_To do_. Every line containing the word "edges" is to be copied from the data below.

Stored items from a collection
---

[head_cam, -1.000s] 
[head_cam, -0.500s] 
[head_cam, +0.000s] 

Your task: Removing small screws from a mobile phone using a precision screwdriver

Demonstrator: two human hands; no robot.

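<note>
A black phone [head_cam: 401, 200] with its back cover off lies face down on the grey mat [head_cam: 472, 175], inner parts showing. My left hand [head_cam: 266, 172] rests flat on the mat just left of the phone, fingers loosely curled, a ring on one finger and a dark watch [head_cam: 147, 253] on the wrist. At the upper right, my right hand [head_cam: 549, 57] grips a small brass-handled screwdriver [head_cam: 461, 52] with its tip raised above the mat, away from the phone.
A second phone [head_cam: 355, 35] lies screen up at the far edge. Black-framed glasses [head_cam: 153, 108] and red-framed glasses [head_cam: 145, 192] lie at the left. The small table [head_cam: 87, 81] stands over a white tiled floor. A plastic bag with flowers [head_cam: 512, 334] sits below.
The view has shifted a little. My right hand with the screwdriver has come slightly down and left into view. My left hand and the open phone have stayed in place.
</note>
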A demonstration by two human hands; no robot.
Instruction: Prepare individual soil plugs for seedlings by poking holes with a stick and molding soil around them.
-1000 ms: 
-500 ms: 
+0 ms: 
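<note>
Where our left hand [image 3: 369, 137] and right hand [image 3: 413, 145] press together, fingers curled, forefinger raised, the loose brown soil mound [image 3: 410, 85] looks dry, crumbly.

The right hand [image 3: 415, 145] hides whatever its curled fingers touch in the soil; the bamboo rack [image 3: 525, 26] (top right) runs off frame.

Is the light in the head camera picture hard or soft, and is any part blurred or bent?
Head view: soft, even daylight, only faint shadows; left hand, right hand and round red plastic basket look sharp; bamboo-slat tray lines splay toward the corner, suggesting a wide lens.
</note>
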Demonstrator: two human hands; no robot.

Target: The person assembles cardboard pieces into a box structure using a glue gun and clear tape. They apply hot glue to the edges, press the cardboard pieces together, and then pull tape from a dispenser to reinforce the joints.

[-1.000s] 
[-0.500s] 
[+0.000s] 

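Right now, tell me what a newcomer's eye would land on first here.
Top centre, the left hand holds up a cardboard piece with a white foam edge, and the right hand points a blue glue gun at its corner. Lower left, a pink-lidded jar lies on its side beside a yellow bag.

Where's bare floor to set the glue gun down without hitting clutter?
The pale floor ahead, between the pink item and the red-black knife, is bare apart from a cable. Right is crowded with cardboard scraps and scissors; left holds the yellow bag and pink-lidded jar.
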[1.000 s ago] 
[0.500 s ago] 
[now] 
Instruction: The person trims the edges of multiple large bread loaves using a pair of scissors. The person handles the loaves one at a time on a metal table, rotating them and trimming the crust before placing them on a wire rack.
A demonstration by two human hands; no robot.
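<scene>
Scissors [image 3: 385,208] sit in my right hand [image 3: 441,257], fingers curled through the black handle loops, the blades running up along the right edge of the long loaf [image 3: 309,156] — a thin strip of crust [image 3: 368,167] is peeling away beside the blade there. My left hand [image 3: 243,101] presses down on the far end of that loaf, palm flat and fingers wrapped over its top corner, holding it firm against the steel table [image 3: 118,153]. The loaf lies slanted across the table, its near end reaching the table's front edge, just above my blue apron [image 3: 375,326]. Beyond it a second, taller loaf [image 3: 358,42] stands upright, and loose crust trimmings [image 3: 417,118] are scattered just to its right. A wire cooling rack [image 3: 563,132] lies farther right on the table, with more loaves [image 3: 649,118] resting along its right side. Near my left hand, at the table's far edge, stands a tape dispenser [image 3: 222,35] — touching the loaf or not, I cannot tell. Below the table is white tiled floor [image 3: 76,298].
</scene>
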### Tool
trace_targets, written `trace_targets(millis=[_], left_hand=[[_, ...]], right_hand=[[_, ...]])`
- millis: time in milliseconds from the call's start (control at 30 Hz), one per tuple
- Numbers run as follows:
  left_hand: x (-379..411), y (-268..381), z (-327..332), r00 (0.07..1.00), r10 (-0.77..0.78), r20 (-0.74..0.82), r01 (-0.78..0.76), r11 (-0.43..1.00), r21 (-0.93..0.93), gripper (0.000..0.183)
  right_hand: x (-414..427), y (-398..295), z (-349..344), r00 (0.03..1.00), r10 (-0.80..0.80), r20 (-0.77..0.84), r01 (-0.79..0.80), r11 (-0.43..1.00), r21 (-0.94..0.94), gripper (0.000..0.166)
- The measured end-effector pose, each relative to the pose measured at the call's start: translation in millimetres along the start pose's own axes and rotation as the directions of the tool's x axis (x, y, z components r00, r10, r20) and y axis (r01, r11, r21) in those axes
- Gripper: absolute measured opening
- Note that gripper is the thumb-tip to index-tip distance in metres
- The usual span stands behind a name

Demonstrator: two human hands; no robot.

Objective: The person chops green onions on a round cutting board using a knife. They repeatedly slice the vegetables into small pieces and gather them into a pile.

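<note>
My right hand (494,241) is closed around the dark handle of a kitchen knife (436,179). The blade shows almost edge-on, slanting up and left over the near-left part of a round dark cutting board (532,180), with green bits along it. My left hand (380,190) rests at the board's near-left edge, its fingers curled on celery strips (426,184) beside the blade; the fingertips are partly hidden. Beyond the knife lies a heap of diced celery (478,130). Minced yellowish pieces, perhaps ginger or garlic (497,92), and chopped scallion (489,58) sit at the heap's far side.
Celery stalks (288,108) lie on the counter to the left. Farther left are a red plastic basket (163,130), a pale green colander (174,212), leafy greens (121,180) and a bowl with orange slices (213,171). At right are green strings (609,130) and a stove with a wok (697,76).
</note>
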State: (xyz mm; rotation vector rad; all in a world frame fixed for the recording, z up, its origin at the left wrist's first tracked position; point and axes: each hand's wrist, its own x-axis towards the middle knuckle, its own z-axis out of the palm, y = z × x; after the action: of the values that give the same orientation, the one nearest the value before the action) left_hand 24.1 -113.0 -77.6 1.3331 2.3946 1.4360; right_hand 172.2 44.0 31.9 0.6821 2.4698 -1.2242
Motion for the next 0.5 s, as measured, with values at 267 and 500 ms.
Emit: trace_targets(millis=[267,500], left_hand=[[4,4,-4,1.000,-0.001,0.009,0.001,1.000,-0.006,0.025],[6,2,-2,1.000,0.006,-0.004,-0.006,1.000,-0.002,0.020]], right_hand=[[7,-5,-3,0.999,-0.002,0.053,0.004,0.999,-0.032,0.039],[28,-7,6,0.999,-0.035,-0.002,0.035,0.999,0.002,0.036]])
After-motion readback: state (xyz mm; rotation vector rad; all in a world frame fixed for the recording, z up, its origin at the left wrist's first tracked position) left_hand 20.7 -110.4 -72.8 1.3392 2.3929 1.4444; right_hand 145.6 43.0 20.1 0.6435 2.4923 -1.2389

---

_Task result_.
Target: The person assembles cardboard pieces into a box structure using a glue gun and clear tape. They apply hot glue to the edges, press the cardboard pieces together, and then pull tape from a dispenser to reinforce the joints.
Instruction: The person trims the edges of multiple large bread loaves using a pair of scissors. The person handles the loaves one at a time on a metal table, rotating them and trimming the crust before placing them on a wire rack.

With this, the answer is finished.